Describing the N11 in the mornings as a “car park” he accused the government of building houses with no due regard to the services available in rural areas of Wicklow or how the growing population is impacting on those already living in the country.
Carry says that this is “the result of poor governance” and that the “buck stops with our TDs”.
“Migrant centres with no planning permission are springing up all over the county and our hotels are closed to tourists. This has to stop – we need a return to normality,” he said.
Speaking of the closure of The Grand Hotel in Wicklow town, which is now accommodating hundreds of asylum seekers, as well as the closure of Wicklow Court House, he said that these decisions “don’t send the right message”.
He said that “if the same faces are reelected in Wicklow people can only expect “more of these same policies.”
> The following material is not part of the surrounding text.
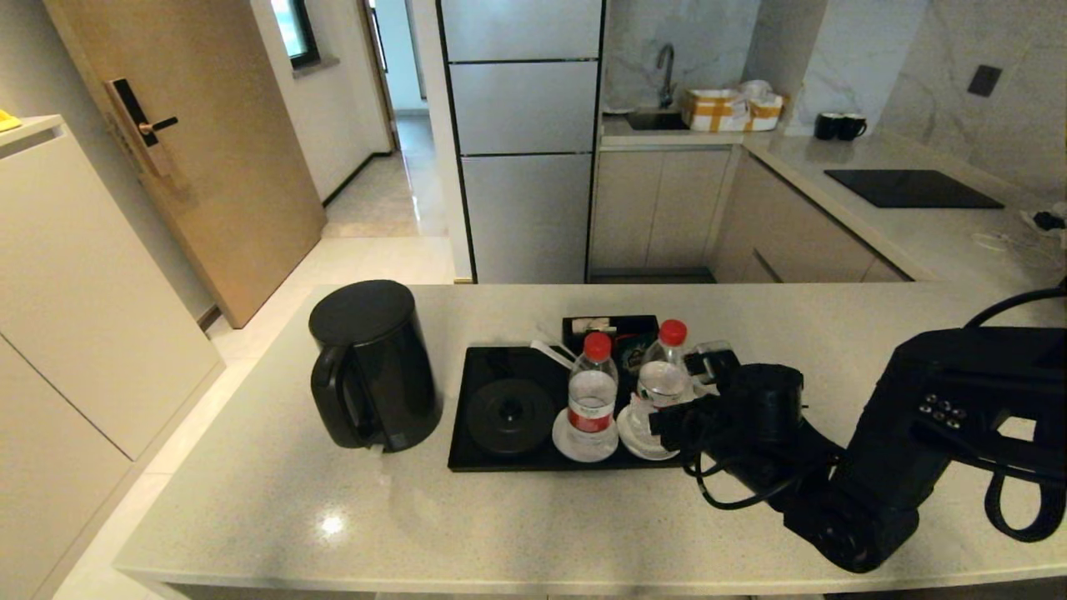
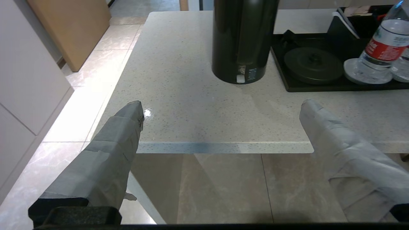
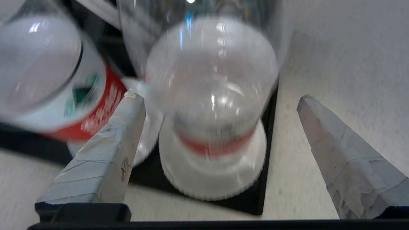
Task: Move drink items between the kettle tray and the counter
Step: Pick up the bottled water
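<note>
On the desk (image 1: 275,492) the kettle tray (image 1: 467,454) carries both water bottles on white saucers, right of its round base. The right end effector (image 3: 220,102) stands released around the right-hand bottle (image 1: 664,377); centre it, then squeeze gently below the label to avoid tipping its neighbour (image 1: 592,392).

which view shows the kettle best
The head view: the whole black kettle shows, lid and handle, standing on the counter left of the tray. The left wrist view shows only its lower body, top cut off. The right wrist view shows none of it.
</note>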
“I’m concerned that if something doesn’t change, in five more years Ireland and Wicklow will be unrecognisable.”
Carry, who described himself as a “nationalistic person” says he feels that Independents are in a good position to win seats saying, “there’s a lot of discussions going on in the background among various independents, and I’d be pretty confident that if a few of us get over the line, there will be more working groups developed.”
“There is going to be cooperation there as a means of maximising the impact that we can have as independents in raising the issues in our own constituency and national issues also,” he said.
“I’m a nationalistic person, and I do feel like that I have an obligation to do whatever good I can in whatever small way I can,” he said, adding that he wanted to “maximise” the “ positive influence” his work as a coach has on people.